Install source mapping to see the correct stack trace for errors.
npm install karma-sourcemap-loader@0.3.7 --save-dev
karma.conf.js
...
preprocessors: {
'src/*.js': ['webpack', 'sourcemap'],
'spec/*spec.js': ['webpack', 'sourcemap']
},
...
Add the below to exclude eslint from checking the spec files for errors.
webpack.config.js
...
module.exports = {
...
{
test: /\.js$/,
exclude: [
/node_modules/,
/spec/
],
loader: "eslint-loader"
}
]
}
};
And that's it for the setup. In the next section we take a look at writing specs (also known as tests).
Let's use an imaginery program called "Triangle Tracker" to write our tests for. This program determines if three provided lengths successfully create a triangle. If the sides can create a triangle, the program determines the type of triangle as equilateral, isosceles, or scalene.
After installing Jasmine, a folder called "spec" is automatically created for us. It is here where we write our spec tests.
Writing Specs
Create a spec file "traingle-spec.js" in the "spec" folder.

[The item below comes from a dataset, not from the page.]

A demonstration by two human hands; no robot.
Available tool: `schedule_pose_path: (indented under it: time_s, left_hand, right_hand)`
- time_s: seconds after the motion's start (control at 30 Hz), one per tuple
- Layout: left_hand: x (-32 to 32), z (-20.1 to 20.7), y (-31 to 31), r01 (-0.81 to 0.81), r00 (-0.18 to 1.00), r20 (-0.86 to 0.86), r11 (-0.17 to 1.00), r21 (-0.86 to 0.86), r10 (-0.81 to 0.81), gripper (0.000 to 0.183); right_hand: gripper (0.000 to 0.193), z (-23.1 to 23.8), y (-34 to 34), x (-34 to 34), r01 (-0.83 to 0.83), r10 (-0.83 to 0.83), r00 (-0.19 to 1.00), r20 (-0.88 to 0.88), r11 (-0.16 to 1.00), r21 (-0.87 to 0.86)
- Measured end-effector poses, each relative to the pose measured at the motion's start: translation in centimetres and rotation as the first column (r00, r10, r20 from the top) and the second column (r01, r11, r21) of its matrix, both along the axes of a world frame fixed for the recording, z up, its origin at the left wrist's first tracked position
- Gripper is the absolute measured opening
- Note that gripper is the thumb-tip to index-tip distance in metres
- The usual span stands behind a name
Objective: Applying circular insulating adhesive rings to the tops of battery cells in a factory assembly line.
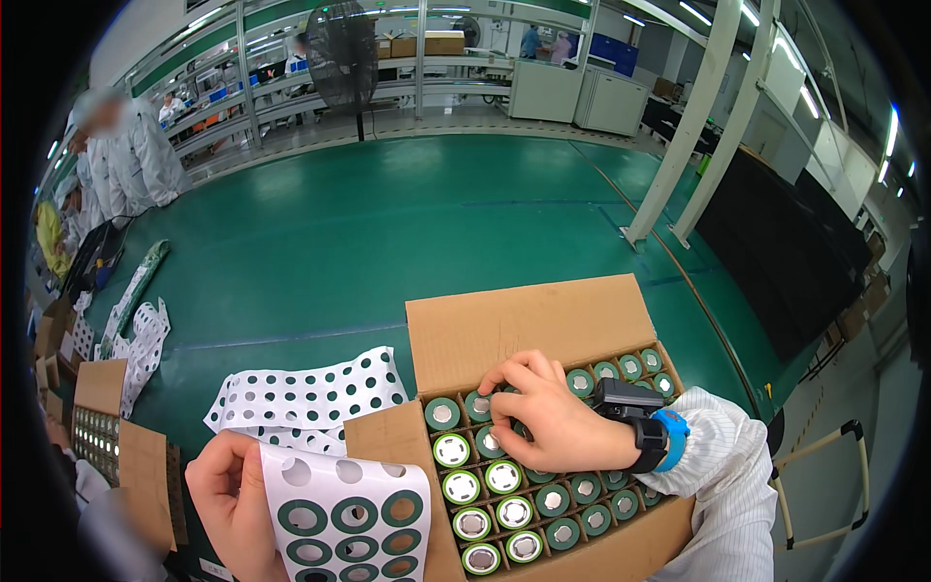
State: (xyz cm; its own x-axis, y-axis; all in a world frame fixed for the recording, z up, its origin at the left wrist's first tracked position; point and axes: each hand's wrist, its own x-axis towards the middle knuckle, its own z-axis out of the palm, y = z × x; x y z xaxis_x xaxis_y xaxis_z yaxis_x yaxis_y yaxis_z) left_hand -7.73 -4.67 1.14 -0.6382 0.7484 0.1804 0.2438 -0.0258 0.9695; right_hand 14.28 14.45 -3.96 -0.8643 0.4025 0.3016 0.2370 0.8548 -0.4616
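My left hand (pixel 233 495) pinches the edge of a white sheet of green ring stickers (pixel 356 514), left of an open cardboard box (pixel 529 315). The sheet's top row shows bare holes, with green rings below. Upright cylindrical battery cells (pixel 503 476) stand in the box's divider grid. Several cells at the near left show bright silver tops with light green rims; others carry dark green rings. Over the upper left cells rests my right hand (pixel 558 412), thumb and forefinger apart, fingertips touching cell tops. It hides part of the grid. No object shows between its fingers.
Used white sheets with punched holes (pixel 310 393) lie on the green table (pixel 388 223) behind my left hand. Another box of cells (pixel 100 436) stands at the left, beside a blurred co-worker's arm. White posts (pixel 693 126) rise at the right. People in pale coats (pixel 136 155) stand far left.
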Motion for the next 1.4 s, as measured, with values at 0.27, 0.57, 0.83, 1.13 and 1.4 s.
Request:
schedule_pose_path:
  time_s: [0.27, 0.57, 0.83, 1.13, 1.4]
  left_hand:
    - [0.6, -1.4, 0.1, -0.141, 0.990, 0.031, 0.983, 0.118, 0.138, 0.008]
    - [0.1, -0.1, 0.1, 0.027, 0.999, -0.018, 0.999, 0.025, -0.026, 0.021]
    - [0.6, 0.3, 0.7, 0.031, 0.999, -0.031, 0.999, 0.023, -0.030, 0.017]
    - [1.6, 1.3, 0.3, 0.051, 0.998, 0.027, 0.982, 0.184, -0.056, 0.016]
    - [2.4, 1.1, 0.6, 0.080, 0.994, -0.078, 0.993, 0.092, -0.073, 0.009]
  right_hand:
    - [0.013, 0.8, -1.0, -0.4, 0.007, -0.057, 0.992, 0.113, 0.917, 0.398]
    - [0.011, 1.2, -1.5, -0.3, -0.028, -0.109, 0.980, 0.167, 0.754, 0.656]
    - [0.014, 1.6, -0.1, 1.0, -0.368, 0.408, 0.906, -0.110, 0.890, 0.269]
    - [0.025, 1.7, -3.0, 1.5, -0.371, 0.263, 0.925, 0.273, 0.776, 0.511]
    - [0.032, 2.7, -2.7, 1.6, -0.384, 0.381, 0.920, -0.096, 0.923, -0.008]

triangle-tracker/spec/triangle-spec.js
describe('Triangle', function() {
it('should test whether a Triangle has three sides', function() {
//Test content will go here.
});
});
If eslint is used for the project, add the below code so eslint wouldn't throw errors for jasmine (and etc.) syntax.
.eslintrc
...
"env": {
"browser": true,
"jquery": true,
"node": true,
"jasmine": true
},
...
Running npm test will show our test passes. That's because our test doesn't have any expectations yet.

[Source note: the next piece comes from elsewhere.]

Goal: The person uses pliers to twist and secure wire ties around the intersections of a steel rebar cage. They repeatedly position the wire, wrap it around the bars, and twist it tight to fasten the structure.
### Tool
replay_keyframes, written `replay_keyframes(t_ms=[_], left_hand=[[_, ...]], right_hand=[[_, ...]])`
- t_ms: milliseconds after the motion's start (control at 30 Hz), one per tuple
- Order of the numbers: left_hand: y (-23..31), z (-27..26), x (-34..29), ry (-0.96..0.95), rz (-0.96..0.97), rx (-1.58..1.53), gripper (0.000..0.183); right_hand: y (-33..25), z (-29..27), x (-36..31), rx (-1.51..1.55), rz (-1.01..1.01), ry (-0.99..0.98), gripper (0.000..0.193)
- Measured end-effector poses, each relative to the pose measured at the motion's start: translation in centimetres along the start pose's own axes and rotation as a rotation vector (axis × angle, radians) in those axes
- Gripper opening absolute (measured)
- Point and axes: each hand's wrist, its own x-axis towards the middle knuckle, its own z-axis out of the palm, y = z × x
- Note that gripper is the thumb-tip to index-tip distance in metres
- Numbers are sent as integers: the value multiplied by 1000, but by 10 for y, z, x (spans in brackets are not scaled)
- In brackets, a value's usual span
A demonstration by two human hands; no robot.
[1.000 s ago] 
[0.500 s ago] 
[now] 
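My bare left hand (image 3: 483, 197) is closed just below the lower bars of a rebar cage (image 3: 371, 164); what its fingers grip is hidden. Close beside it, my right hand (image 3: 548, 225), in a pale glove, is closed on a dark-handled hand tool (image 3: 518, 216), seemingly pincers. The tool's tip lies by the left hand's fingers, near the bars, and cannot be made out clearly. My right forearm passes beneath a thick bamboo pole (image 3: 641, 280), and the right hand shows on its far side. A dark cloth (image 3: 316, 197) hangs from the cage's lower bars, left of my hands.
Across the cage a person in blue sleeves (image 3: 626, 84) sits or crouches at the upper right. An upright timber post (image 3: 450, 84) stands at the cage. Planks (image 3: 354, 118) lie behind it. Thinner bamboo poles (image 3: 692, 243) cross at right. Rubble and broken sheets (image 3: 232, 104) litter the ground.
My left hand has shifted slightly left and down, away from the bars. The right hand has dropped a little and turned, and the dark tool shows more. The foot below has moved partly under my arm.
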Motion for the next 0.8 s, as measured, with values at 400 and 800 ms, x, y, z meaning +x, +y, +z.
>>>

triangle-tracker/spec/triangle-spec.js
describe('Triangle', function() {
it('should test whether a Triangle has three sides', function() {
var triangle = new Triangle(3,4,5);
expect(triangle.side1).toEqual(3);
expect(triangle.side2).toEqual(4);
expect(triangle.side3).not.toEqual(6);
});
});
The tests will fail because we need to create a Triangle constructor. In the root folder of the project, create a folder "src" and inside it, a file "triangle.js".
src/triangle.js
export function Triangle(side1, side2, side3) {
this.side1 = side1;
this.side2 = side2;
this.side3 = side3;
}
spec/triangle-spec.js
import { Triangle } from './../src/triangle.js';
...
Run npm test. The spec passes. We write more tests, first to confirm they fail, then to make them pass.
spec/triangle-spec.js
...
describe('Triangle', function() {
...
it('should correctly determine whether three lengths can be made into a triangle', function() {
var notTriangle = new Triangle(3,9,22);
expect(notTriangle.checkType()).toEqual("not a triangle");
});
});
The spec fails as expected. We need to write the method to make it pass.
src/triangle.js
...
Triangle.prototype.checkType = function() {
if ((this.side1 > (this.side2 + this.side3)) || (this.side2 > (this.side1 + this.side3)) || (this.side3 > (this.side1 +
this.side2))) {
return "not a triangle";
}
};
This spec and the previous passed spec should both pass now when we run npm test.
There is much more to testing, but for the sake of brevity, this concludes our walkthrough of test-driven-development using JavaScript and Jasmine.